Activity: Take every line containing "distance" from the material and copy it.

Given data:
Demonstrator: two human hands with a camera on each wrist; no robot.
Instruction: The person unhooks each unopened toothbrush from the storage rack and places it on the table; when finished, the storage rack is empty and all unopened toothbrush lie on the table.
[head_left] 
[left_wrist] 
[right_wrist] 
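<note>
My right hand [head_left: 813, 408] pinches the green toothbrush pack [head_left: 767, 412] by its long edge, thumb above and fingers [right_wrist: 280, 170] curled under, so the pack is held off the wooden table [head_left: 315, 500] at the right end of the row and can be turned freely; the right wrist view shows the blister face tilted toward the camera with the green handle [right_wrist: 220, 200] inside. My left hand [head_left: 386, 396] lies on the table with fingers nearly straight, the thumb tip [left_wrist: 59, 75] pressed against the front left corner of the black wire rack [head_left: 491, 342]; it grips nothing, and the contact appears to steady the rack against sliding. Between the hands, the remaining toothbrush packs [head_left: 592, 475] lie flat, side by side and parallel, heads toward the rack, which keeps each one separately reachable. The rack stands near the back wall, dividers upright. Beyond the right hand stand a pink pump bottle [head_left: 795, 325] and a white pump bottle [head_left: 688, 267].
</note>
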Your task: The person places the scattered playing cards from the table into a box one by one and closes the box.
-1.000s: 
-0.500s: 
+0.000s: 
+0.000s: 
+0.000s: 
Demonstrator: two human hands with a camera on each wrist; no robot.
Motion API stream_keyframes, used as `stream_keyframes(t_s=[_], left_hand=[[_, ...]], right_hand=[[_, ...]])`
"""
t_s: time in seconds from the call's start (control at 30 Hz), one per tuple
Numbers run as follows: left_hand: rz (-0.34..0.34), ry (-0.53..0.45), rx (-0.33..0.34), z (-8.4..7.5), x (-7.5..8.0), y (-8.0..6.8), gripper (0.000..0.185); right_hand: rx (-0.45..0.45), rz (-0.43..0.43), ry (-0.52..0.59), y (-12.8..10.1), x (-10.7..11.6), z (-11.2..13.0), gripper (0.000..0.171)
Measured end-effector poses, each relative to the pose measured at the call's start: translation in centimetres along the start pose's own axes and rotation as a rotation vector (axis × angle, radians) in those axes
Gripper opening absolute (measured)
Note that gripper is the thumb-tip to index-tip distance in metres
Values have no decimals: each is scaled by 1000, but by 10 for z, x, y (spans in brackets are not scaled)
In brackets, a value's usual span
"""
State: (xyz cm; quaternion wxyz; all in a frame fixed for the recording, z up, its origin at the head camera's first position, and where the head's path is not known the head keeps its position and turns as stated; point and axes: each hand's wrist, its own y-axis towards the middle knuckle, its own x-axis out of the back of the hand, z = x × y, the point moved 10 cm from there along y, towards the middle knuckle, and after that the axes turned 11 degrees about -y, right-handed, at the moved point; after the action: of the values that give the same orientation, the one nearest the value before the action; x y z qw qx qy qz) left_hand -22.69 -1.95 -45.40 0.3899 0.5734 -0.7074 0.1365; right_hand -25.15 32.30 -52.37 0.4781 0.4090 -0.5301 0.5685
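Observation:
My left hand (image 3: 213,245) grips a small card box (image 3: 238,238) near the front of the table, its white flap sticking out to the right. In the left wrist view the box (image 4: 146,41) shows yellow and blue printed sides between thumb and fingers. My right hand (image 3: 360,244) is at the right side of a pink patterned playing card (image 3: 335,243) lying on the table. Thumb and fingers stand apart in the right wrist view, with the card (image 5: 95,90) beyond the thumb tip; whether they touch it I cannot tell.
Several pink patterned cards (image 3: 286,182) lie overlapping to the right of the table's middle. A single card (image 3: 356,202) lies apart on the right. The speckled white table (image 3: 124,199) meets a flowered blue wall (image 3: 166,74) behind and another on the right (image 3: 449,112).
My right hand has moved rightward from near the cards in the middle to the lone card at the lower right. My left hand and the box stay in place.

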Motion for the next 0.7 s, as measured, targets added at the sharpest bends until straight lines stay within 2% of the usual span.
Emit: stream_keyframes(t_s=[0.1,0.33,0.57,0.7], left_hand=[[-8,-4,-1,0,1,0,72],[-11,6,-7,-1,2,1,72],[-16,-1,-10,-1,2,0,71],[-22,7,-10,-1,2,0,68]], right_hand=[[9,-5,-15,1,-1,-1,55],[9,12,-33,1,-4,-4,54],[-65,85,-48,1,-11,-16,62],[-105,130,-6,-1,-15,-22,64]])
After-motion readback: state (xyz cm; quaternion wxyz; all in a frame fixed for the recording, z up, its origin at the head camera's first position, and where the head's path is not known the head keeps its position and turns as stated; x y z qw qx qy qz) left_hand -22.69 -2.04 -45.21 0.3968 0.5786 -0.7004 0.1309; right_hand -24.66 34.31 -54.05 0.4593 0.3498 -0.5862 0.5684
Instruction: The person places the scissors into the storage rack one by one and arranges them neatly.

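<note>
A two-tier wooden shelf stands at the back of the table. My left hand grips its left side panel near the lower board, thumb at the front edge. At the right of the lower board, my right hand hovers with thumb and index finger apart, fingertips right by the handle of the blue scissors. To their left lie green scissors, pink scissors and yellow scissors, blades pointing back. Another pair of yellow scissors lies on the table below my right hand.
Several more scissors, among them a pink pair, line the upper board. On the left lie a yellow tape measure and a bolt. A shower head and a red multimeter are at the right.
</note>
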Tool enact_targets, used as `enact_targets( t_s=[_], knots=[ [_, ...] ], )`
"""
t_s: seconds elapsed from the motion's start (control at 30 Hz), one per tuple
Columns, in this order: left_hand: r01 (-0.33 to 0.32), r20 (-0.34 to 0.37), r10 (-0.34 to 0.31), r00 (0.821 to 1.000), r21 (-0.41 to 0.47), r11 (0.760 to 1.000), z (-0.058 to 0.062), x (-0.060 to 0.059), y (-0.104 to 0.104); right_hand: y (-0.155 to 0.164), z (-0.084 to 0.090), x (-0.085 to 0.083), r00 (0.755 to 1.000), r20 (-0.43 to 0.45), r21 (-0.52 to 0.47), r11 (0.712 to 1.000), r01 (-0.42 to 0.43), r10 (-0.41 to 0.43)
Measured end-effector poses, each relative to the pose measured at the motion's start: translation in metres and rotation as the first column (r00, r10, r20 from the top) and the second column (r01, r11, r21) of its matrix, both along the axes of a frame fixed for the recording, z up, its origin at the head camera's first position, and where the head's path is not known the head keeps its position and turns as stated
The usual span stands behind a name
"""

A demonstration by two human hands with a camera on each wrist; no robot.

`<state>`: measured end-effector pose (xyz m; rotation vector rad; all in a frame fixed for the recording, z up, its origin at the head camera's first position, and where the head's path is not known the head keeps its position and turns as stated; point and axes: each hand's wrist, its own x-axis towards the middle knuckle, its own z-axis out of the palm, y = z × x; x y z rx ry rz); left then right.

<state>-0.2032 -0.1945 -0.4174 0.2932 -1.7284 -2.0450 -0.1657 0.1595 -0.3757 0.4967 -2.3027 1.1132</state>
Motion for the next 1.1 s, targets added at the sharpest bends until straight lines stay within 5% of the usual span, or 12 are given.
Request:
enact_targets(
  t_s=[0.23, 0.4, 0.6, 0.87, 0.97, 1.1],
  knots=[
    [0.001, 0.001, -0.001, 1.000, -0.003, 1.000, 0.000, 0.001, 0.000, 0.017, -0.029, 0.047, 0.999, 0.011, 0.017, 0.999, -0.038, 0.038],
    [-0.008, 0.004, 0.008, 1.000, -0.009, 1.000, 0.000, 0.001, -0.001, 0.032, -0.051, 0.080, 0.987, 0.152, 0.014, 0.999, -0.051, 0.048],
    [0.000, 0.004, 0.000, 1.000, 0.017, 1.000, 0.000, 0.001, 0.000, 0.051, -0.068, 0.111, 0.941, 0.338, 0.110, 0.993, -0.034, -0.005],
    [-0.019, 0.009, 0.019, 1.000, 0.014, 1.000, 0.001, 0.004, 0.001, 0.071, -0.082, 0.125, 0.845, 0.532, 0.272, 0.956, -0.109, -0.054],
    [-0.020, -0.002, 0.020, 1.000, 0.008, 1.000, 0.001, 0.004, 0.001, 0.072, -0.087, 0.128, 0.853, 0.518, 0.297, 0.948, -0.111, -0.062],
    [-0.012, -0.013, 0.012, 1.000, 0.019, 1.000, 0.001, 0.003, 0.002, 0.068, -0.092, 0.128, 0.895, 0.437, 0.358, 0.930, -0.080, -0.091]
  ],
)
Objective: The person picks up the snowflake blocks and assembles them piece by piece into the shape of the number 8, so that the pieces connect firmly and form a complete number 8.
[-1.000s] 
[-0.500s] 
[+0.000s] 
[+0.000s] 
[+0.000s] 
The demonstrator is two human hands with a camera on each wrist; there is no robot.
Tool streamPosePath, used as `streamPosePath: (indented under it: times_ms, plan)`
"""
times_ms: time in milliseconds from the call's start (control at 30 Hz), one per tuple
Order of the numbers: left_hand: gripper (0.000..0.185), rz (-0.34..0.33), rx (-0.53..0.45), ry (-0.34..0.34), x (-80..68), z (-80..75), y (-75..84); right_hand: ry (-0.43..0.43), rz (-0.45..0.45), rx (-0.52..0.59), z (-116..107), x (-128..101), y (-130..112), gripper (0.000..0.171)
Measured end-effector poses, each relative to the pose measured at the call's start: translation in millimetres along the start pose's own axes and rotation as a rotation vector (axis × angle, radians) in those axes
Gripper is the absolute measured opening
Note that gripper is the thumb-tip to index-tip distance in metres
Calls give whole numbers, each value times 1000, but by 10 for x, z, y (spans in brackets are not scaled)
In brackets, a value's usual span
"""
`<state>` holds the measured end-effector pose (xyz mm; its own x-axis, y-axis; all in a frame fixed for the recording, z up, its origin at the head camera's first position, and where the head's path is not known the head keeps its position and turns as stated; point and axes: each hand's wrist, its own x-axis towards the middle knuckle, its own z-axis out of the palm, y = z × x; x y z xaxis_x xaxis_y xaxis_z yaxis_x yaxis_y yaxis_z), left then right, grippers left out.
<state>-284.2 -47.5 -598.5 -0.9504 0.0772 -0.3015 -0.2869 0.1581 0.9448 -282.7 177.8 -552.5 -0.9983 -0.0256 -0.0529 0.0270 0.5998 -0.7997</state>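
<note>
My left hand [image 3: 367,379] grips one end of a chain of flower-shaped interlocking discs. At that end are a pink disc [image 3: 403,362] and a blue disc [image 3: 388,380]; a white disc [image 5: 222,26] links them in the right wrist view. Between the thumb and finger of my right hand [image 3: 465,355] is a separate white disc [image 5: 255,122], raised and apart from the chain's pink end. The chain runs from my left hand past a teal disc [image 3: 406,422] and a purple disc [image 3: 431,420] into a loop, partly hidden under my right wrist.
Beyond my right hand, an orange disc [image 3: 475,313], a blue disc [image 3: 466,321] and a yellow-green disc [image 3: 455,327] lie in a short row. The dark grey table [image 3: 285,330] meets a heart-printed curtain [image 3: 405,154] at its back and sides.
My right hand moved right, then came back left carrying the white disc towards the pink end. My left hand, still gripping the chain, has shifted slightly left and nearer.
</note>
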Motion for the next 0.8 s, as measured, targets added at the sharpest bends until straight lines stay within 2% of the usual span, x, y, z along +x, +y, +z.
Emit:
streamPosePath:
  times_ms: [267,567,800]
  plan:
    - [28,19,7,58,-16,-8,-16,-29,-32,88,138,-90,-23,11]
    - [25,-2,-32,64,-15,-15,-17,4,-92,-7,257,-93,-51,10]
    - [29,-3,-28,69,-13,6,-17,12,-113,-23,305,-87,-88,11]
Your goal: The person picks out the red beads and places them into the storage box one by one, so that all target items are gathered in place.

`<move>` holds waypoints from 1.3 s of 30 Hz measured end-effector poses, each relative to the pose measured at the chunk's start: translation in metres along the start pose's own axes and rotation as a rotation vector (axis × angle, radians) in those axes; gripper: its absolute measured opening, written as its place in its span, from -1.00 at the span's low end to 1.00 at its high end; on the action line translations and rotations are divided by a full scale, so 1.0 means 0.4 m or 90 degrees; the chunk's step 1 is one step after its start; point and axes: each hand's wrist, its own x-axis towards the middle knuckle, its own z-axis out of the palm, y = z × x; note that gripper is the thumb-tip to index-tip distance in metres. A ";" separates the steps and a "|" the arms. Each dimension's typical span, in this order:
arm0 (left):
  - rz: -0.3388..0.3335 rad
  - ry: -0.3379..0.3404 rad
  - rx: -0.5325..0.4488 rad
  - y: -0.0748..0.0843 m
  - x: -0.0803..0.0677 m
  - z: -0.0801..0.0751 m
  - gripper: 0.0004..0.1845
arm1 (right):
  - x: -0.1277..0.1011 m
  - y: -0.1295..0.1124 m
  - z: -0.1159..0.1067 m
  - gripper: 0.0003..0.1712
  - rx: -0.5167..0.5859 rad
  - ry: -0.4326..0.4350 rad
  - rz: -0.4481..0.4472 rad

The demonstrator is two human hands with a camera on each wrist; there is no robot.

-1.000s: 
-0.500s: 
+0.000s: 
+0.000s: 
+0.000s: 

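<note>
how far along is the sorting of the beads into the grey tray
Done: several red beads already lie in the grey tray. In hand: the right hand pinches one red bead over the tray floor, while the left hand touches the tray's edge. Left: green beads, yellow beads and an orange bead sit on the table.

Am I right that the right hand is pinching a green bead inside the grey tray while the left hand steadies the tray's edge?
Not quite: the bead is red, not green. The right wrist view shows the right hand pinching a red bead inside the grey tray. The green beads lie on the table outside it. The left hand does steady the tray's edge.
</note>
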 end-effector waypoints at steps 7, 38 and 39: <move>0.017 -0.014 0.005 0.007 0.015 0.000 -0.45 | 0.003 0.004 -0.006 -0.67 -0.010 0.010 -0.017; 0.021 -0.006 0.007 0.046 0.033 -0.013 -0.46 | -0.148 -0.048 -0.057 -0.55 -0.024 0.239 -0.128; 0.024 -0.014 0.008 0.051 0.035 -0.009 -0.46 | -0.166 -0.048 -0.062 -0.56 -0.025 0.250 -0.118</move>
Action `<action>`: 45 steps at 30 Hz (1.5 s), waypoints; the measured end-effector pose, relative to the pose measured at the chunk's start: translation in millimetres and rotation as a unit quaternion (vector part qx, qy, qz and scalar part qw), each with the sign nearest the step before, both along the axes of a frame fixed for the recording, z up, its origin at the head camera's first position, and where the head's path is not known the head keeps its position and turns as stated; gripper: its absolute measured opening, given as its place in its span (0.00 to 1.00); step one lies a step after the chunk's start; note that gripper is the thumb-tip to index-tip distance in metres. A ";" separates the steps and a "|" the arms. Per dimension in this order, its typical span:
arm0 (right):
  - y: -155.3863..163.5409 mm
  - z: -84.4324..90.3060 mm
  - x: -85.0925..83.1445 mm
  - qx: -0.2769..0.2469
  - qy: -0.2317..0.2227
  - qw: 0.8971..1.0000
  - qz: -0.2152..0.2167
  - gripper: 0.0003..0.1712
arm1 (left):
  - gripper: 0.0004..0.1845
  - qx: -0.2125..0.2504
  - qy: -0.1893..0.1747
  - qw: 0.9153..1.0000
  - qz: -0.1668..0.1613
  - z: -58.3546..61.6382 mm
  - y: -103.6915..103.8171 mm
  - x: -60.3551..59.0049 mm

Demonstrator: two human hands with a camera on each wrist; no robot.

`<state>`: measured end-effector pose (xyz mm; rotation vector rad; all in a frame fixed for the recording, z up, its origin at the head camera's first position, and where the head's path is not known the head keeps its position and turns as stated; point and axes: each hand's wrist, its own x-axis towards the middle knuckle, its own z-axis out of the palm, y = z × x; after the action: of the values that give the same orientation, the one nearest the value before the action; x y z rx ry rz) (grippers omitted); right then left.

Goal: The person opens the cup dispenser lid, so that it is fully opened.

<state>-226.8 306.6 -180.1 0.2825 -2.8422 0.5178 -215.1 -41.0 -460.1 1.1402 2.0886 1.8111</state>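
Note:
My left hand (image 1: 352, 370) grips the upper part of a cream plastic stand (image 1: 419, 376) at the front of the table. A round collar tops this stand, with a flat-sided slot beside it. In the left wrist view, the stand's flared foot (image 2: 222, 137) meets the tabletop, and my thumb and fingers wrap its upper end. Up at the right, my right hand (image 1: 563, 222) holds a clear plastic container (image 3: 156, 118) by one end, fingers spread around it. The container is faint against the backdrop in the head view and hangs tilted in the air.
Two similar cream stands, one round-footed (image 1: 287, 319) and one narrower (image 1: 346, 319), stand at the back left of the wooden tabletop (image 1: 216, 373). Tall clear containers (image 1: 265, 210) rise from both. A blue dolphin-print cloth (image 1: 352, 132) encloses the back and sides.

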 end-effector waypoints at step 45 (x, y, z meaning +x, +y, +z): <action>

Answer to the exercise:
Note that gripper is the thumb-tip to index-tip distance in metres
Note that gripper is the thumb-tip to index-tip distance in metres
`<move>` holds waypoints from 1.3 s of 30 Hz measured end-effector poses, each relative to the pose measured at the chunk's start: translation in metres along the start pose's own axes and rotation as a rotation vector (axis × angle, radians) in those axes; gripper: its absolute measured opening, written as its place in its span, from -1.00 at the span's low end to 1.00 at its high end; on the action line translations and rotations are divided by a full scale, so 1.0 means 0.4 m or 90 degrees; the chunk's step 1 is one step after its start; point and axes: each hand's wrist, its own x-axis towards the middle knuckle, its own z-axis out of the palm, y = z × x; note that gripper is the thumb-tip to index-tip distance in metres. A ";" separates the steps and a "|" the arms. Each dimension's typical span, in this order:
Action `<action>`: 45 steps at 30 Hz (1.5 s), waypoints; the measured end-effector pose, relative to the pose measured at the chunk's start: translation in millimetres and rotation as a unit quaternion (vector part qx, qy, qz and scalar part qw), each with the sign nearest the step before, both along the axes of a frame fixed for the recording, z up, its origin at the head camera's first position, and where the head's path is not known the head keeps its position and turns as stated; gripper: its absolute measured opening, given as its place in its span (0.00 to 1.00); step one lies a step after the chunk's start; note that gripper is the thumb-tip to index-tip distance in metres. A ";" separates the steps and a "|" the arms. Per dimension in this order, its typical span:

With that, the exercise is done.